Colombia
- Nickname: Las Tucanes
- Union: Federación Colombiana de Rugby
- Head coach: Luis Pedro Achard
- Captain: Leidy Soto
| First colours |

World Rugby ranking
- Current: 29 (as of 2 March 2026)
- Highest: 25 (2023)
- Lowest: 30 (2025)

First international
- Colombia 28–7 Brazil (Medellín, Colombia; 25 August 2019)

Biggest win
- Colombia 96–0 Trinidad and Tobago (Medellín, Colombia; 15 June 2024)

Biggest defeat
- Ireland 64–3 Colombia (Dubai, United Arab Emirates; 21 October 2023)

= Colombia women's national rugby union team =

The Colombia women's rugby team (also known by their nickname Las Tucanes) represents Colombia in women's Rugby union internationally.

==History==
Colombia's Development XV's team played two matches against Venezuela in San Cristóbal, Venezuela on the 21 and 23 November 2014. They won both games 30–0 and 25–5.

On 25 August 2019 Colombia beat Brazil 28–7 in Medellín, Colombia.
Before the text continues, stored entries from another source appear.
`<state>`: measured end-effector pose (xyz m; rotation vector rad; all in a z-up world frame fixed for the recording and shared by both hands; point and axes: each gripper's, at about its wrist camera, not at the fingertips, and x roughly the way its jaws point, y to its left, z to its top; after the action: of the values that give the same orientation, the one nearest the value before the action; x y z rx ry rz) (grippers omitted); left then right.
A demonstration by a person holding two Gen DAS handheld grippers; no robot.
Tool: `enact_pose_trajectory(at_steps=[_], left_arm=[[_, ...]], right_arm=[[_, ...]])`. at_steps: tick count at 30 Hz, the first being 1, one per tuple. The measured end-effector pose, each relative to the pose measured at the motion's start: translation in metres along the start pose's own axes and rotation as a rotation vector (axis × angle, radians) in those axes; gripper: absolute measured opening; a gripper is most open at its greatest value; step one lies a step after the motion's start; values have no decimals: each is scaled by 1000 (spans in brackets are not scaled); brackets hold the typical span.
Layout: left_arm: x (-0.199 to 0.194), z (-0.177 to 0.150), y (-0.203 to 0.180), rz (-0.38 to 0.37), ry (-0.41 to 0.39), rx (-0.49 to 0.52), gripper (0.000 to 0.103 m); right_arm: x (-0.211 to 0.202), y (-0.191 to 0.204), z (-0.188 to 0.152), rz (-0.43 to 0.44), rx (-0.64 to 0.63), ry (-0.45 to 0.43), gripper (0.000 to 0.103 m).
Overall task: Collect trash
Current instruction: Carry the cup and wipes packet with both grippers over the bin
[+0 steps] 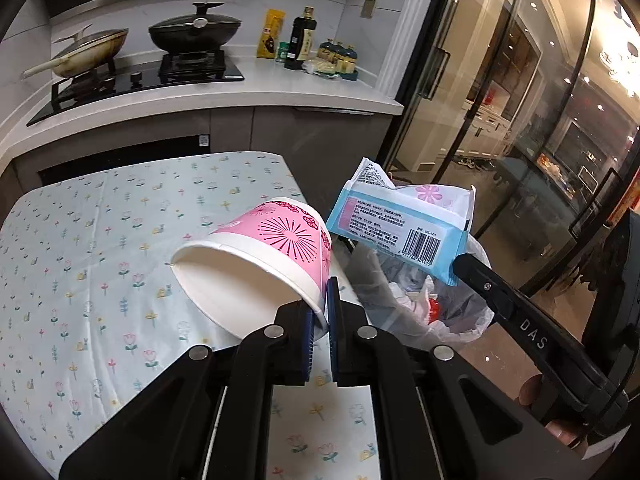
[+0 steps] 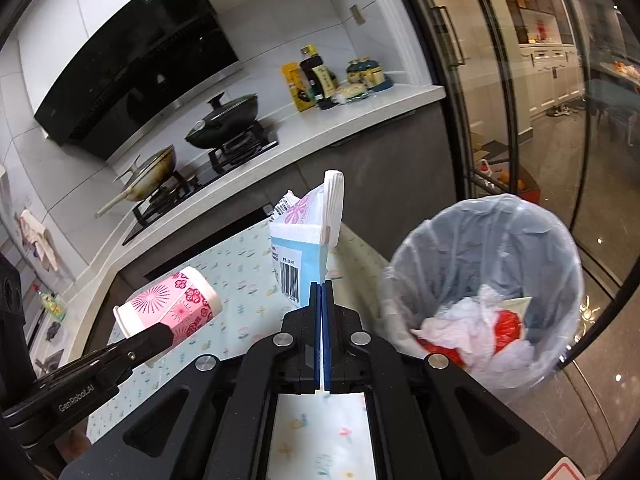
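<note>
Left gripper (image 1: 320,312) pinches the rim of a pink paper cup (image 1: 256,264), tilted on its side above the table's (image 1: 80,260) right edge; its white inside shows nothing in it. Right gripper (image 2: 322,292), fingers pressed together, clamps a corner of a blue-and-white wrapper (image 2: 304,240), held up over the table's right edge, just left of the bin (image 2: 484,280). Bin stands on the floor beside the table's right side, lined with a clear bag (image 2: 400,280). Inside: crumpled white plastic (image 2: 468,320) and something red (image 2: 506,326).
</note>
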<state>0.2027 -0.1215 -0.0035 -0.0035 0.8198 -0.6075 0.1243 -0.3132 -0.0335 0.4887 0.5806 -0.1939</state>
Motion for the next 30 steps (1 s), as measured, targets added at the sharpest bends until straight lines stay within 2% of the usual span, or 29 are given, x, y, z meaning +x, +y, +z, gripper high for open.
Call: enact_pose_trajectory(at_steps=[7,14,21,30], left_arm=[[23,5,-55,-51,23,60,6],[44,6,-91,-101,55,95,6],[70,2,-111,-132,99,124,6],[93,0,-120,-143,136,143,6]], right_arm=[[-18,-43,2,-63,19,-11,1],[-24,-76,4,-111,52,-15,1],[-19,-97,0,-144,83,-3,1],[-13,-106,-1,-169,98,8,1]])
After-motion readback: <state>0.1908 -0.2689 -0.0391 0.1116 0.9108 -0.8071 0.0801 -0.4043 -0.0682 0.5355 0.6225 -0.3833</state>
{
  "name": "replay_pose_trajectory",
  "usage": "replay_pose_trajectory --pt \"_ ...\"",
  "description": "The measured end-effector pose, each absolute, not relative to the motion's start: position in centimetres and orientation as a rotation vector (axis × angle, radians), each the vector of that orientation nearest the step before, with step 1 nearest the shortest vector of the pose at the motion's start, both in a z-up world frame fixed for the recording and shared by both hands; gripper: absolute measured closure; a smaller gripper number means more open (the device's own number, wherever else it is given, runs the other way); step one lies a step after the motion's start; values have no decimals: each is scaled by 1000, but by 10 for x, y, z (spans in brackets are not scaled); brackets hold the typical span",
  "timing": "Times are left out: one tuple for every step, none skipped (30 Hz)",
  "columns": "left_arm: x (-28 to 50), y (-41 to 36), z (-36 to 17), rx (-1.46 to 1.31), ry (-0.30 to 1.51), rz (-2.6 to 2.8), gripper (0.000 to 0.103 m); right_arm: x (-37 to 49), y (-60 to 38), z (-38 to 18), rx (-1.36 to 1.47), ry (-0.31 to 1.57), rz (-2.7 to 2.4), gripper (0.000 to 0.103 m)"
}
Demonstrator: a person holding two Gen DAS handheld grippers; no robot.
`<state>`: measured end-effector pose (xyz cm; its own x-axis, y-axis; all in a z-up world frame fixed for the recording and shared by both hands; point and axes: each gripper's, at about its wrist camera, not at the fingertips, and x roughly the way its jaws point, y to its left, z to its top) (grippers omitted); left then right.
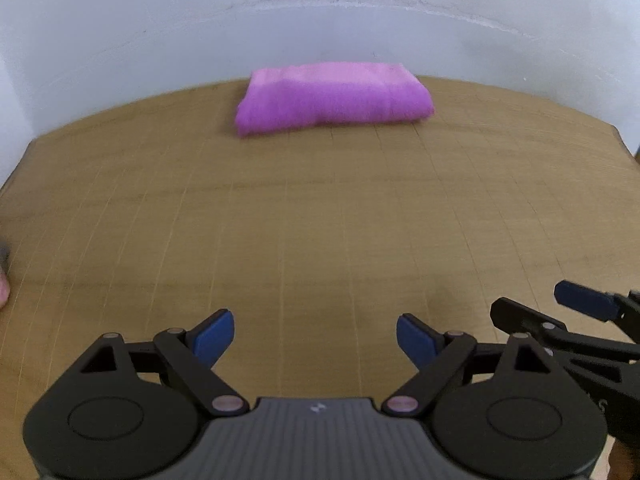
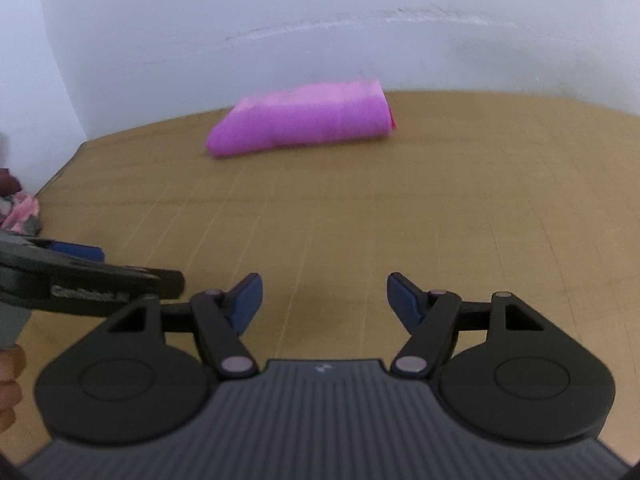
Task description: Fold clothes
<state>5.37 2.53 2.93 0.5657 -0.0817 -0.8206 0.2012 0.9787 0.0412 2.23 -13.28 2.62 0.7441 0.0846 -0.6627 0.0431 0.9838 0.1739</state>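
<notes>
At the left edge of the right wrist view, a bundle of pink and grey cloth [image 2: 20,214] lay just beyond the corner of the desk [image 2: 360,208], too blurred to identify further. Beside it the left claw [image 1: 315,338] hovered above the wooden surface with both blue pads spread wide and nothing between them. Close on its right, the right claw [image 2: 324,300] was likewise released and empty, its dark linkage and one blue pad showing at the lower right of the left wrist view.

The folded magenta towel [image 1: 334,100] lay well ahead of both claws, at the far side of the desk and close against the pale wall [image 1: 320,20]. From the left claw it sat almost straight ahead; from the right claw it sat ahead and slightly to the left. Neither claw touched it.

Between the claws and the towel stretched a broad run of bare tan desk, marked with a faint grid of lines. The desk's left edge cut away at an angle near the wall, and its right edge showed at the far right of the left wrist view. The wall closed off the back directly behind the towel.

The towel was folded into a thick, compact rectangle, long side facing the claws, its top lighter pink and its front face a deeper magenta. A thin sliver of red showed at its right end in the right wrist view. Both views were softly blurred.
</notes>
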Motion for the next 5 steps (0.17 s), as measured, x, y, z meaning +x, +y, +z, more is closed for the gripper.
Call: replay_pose_trajectory --pt "35 31 33 128 962 -168 13 9 -130 26 197 744 18 32" --pt "16 36 36 121 969 -170 13 -6 -128 26 210 754 15 32" --pt "-2 42 39 121 975 -173 13 -21 -125 27 218 761 12 32" --pt "-15 46 40 122 977 -171 13 -34 -122 29 221 761 9 32" --pt "-27 50 41 123 979 -171 13 -47 -119 31 223 759 5 32"
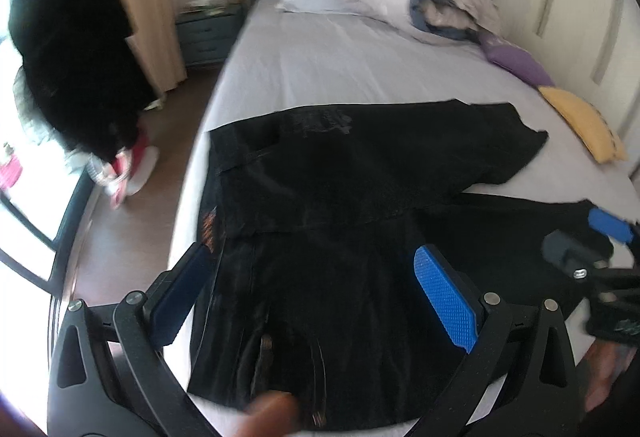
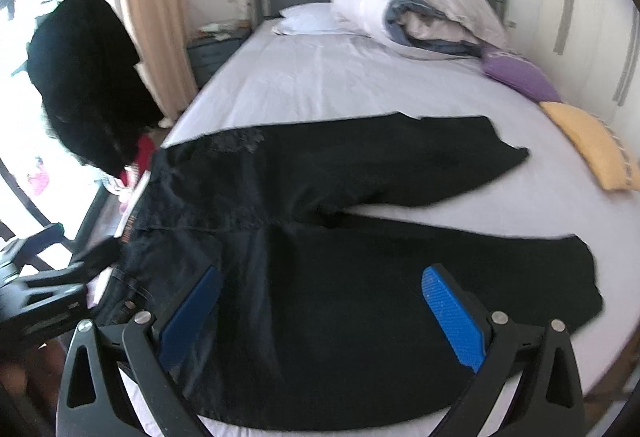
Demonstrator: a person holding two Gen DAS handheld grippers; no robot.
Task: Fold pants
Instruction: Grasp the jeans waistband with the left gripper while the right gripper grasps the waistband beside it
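Observation:
Black pants (image 1: pixel 344 173) lie flat on the bed, waistband at the left edge, both legs spread out to the right; they also show in the right wrist view (image 2: pixel 340 189). My left gripper (image 1: pixel 316 289) is open, hovering over the waist and upper near leg. My right gripper (image 2: pixel 324 301) is open, hovering over the near leg. The right gripper shows at the right edge of the left wrist view (image 1: pixel 600 249). The left gripper shows at the left edge of the right wrist view (image 2: pixel 52 285).
The bed sheet (image 2: pixel 340 77) is pale lilac. A rolled duvet (image 2: pixel 424 13), white pillow (image 2: pixel 308 19), purple cushion (image 2: pixel 520 77) and yellow cushion (image 2: pixel 592 145) lie at the far and right sides. Dark clothing hangs on a rack (image 1: pixel 76 69) left of the bed, by a nightstand (image 1: pixel 204 33).

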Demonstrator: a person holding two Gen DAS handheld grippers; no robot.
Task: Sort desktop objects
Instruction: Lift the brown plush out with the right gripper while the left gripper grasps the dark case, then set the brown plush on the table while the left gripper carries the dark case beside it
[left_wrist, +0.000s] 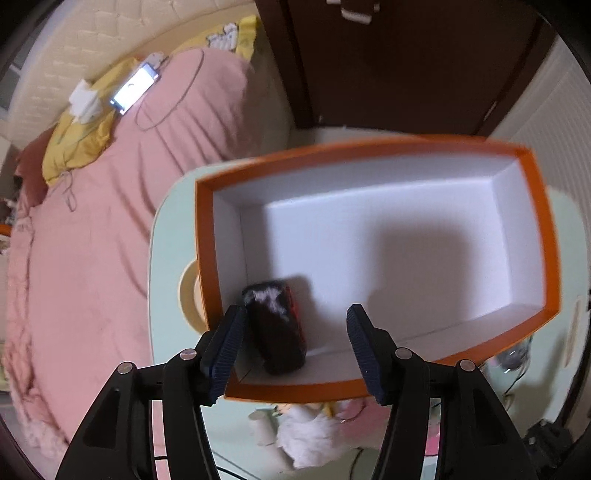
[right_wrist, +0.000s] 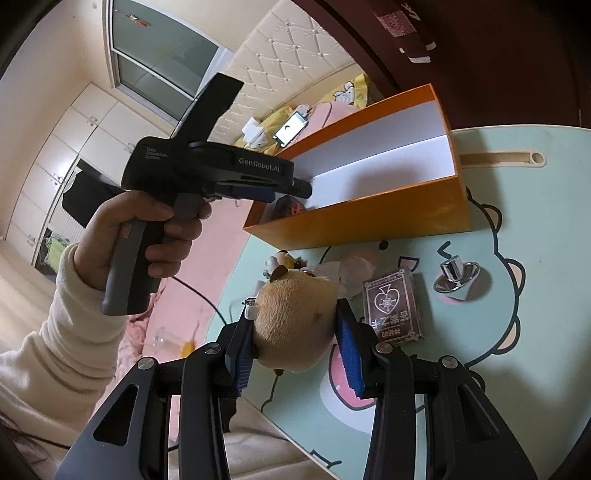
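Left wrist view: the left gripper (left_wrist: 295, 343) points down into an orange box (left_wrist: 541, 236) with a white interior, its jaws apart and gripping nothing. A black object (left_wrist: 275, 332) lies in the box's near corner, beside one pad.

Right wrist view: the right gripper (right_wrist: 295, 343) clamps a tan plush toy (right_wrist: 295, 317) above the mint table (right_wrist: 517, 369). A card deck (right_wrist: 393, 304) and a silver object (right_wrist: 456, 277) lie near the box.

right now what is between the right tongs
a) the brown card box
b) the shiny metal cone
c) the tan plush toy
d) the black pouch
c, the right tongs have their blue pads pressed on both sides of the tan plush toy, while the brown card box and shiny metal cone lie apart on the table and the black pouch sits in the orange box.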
Colombia kept their Rugby World Cup 2021 dreams alive after they beat Brazil 23–19 in their Sudamérica face-off. They advanced into the next stage of qualification for the World Cup in a South America/Africa play-off against Kenya. They defeated Kenya 16–15 and earned a spot at a repechage tournament that will decide the final team to qualify for the 2021 Rugby World Cup. Colombia defeated Kazakhstan 18–10 in their semifinal match. They lost to Scotland in their Final Qualification Tournament and missed out on qualifying for the World Cup.

=== 2023 ===
Colombia and Brazil had official test matches in 2023, as part of the South American region’s qualifying matches for the 2025 Rugby World Cup. In 2023, Sudamérica Rugby, with funding from World Rugby, organised the first women's fifteens tournament for the region, the 2023 Americas Rugby Trophy, was hosted in Brazil. The tournament saw Colombia face Brazil, and a development team from the United States.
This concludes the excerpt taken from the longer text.